Utiliser la Belgique pour faire entrer ses joueurs en Europe s’est révélé astucieux.
Dans le football belge, le nombre de joueurs étrangers n’est pas limité et, pour les footballeurs professionnels non originaires de l’Union européenne, les conditions pour obtenir un permis de séjour sont assez souples.
Certains responsables po litiques accusent Jean-Marc Guillou de trafic d’êtres humains.
Et, à la Fédération internationale de football association (Fifa) aussi, mieux vaut éviter de prononcer son nom.
Pour Lennart Johansson, l’ancien président de l’UEFA, ce commerce des joueurs africains relève de «l’enlèvement d’enfants, et rien d’autre ».
Mais, pour les jeunes de Bamako, au Mali, le Français est un homme qui peut les aider à accéder à une vie meilleure. Près d’un Africain noir sur deux vit avec moins d’un dollar par jour, et la file d’attente de jeunes rêvant de tenter leur chance ne désemplit pas.
En 2001, la Fifa a étoffé son règlement sur les transferts d’un article sur la «protection des mineurs». Depuis, la limite d’âge pour les transferts à l’étranger est fixée à 18 ans.
Ou alors il faut que les parents soient du voyage.
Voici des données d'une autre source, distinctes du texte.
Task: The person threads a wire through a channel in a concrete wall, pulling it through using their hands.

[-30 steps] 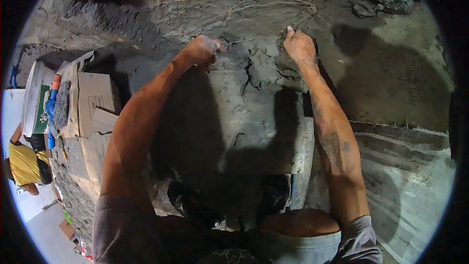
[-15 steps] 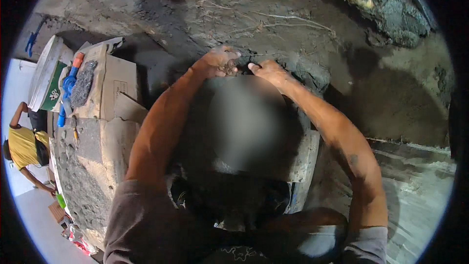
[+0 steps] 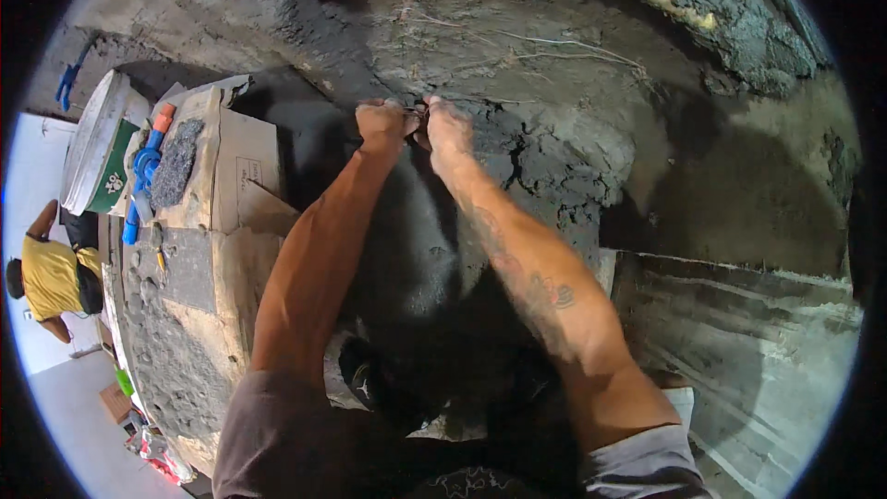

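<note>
My left hand (image 3: 381, 122) and my right hand (image 3: 447, 134) are close together at the foot of a rough, mud-coloured surface (image 3: 517, 74). Both are closed. A small dark clump (image 3: 420, 120) shows between the fingers, but its kind is too small to make out. Thin, pale root-like strands (image 3: 564, 41) lie across the surface just beyond. Right of my right hand is a mass of cracked grey mud or mortar (image 3: 564, 152). Below my hands, between the forearms, is a dark, smooth area with a blurred pale patch.
At the left, a cardboard box (image 3: 248, 166) carries a blue tool with an orange end (image 3: 148, 162) and a grey fuzzy pad (image 3: 177, 162). Behind it is a white and green bucket (image 3: 102, 143). A person in yellow (image 3: 54, 275) is farther left. Thick crusted material (image 3: 730, 28) overhangs at upper right.
My right hand has moved left, close against my left hand, which has shifted slightly left. The cracked grey mass on the right is now more exposed. The person in yellow has changed arm position.
</note>
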Demonstrator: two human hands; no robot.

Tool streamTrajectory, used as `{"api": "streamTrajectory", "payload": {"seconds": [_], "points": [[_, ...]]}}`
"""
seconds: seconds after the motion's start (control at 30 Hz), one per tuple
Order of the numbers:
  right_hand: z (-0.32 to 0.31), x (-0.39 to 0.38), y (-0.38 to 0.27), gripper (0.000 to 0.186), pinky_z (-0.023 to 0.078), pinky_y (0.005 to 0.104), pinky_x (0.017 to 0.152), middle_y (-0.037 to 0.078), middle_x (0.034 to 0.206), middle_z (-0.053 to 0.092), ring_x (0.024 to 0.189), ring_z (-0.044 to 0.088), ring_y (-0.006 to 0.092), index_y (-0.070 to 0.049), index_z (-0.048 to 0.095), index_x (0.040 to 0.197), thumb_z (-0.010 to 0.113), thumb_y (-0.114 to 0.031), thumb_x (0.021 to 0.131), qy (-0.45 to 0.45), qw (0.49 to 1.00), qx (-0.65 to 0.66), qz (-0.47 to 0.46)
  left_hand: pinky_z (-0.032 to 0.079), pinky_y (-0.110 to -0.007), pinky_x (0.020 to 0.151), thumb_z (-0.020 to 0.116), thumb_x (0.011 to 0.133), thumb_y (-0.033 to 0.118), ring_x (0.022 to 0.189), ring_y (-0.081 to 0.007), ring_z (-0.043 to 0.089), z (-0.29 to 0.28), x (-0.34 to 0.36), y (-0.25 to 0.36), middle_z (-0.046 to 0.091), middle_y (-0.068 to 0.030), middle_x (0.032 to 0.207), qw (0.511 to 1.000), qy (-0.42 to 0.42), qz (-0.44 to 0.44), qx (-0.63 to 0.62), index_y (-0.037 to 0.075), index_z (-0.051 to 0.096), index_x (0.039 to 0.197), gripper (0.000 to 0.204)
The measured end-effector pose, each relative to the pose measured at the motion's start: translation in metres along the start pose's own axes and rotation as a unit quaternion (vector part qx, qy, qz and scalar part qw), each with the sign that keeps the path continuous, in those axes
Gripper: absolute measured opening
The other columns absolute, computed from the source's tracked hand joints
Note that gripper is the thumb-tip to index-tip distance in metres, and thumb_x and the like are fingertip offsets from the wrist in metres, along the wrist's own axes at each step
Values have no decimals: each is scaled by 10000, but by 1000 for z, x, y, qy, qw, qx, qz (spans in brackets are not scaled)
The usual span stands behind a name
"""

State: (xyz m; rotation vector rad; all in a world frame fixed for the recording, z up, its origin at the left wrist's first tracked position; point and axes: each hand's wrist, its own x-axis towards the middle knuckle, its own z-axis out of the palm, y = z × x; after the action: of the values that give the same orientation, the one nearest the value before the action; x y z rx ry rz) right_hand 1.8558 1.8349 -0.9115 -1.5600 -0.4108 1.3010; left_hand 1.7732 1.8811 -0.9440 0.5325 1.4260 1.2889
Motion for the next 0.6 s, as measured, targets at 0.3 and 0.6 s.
{"api": "streamTrajectory", "payload": {"seconds": [0.3,0.6], "points": [[-11,-30,4,286,478,316,765,39,958,653,876,599,155,-32,667,1027,514,-265,960,-236,960,149,4,559,-453,506,472,903,513,605,-243,605,-67,-29,62,597,-109,848,918,-209,-152,300,28,574,1002,505],[-3,-44,22,336,522,411,829,86,1028,623,961,604,217,-38,608,1046,411,-307,1001,-246,941,227,57,476,-448,823,487,935,265,947,-412,569,-68,-59,66,578,-201,1061,612,-124,460,631,30,550,1133,314]]}}
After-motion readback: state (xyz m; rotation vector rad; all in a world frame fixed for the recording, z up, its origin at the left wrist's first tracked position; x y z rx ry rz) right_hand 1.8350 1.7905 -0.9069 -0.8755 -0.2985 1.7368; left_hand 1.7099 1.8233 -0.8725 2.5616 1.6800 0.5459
Mais les clubs cherchent sans cesse à contourner le règlement.
Ainsi, le FC Midtjylland, club danois de première division, a voulu faire jouer six Nigérians de 16 et 17 ans qu’il avait fait venir dans son pays dans le cadre d’un échange scolaire.
Pour le Britannique Paul Darby, sociologue du sport, les projets professionnels entrepris en collaboration avec des clubs européens ou des investisseurs occidentaux sont des exemples de «l’exploitation néocoloniale».
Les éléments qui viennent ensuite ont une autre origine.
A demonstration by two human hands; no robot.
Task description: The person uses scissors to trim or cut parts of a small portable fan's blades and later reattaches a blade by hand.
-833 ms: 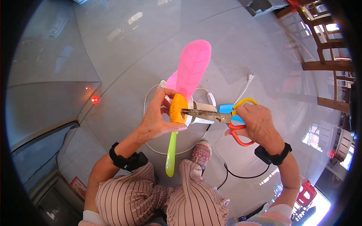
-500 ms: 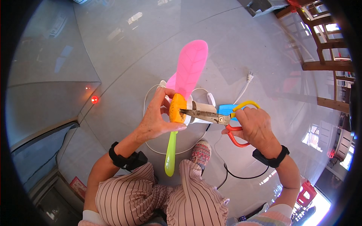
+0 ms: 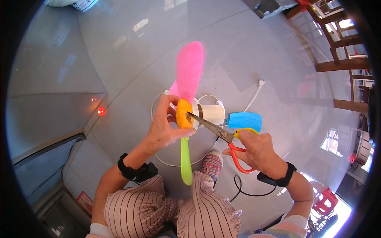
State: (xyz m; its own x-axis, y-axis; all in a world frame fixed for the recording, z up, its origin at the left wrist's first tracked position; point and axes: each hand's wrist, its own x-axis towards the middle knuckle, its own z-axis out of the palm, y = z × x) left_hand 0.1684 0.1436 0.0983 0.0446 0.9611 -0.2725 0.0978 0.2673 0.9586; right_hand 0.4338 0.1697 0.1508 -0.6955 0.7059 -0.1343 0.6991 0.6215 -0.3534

D’après lui, seuls comptent à leurs yeux «l’extraction, l’affinage et l’exportation de matière première, en l’occurrence des footballeurs.»
Aujourd’hui, Jean-Marc Guillou possède en Afrique des écoles de football au Mali, au Ghana, à Madagascar, en Egypte et en Algérie.
Il a déjà exporté 140 joueurs africains en Europe. Didier Zokora (FC Séville), Kolo Touré (Manchester City), Emmanuel Eboué (Arsenal), Arthur Boka (VFB Stuttgart) et Yaya Touré (FC Barcelone) sont sortis de ses écoles.
Au total, 13 de ses anciens élèves participent à la Coupe du monde en Afrique du Sud.
Jean-Marc Guillou a également ouvert une école en Thaïlande, près de Chon Buri, au sud de Bangkok. Celle-ci est parrainée par le club d’Arsenal (l’écusson du club londonien figure d’ailleurs sur le portail de l’entrée).
«En 2015, une grande partie de l’équipe nationale de Thaïlande aura été formée dans notre académie», assure Robert Procureur, l’un des partenaires du projet.
Pour la plupart, le désir d’une vie meilleure sous un maillot professionnel ne sera jamais exaucé.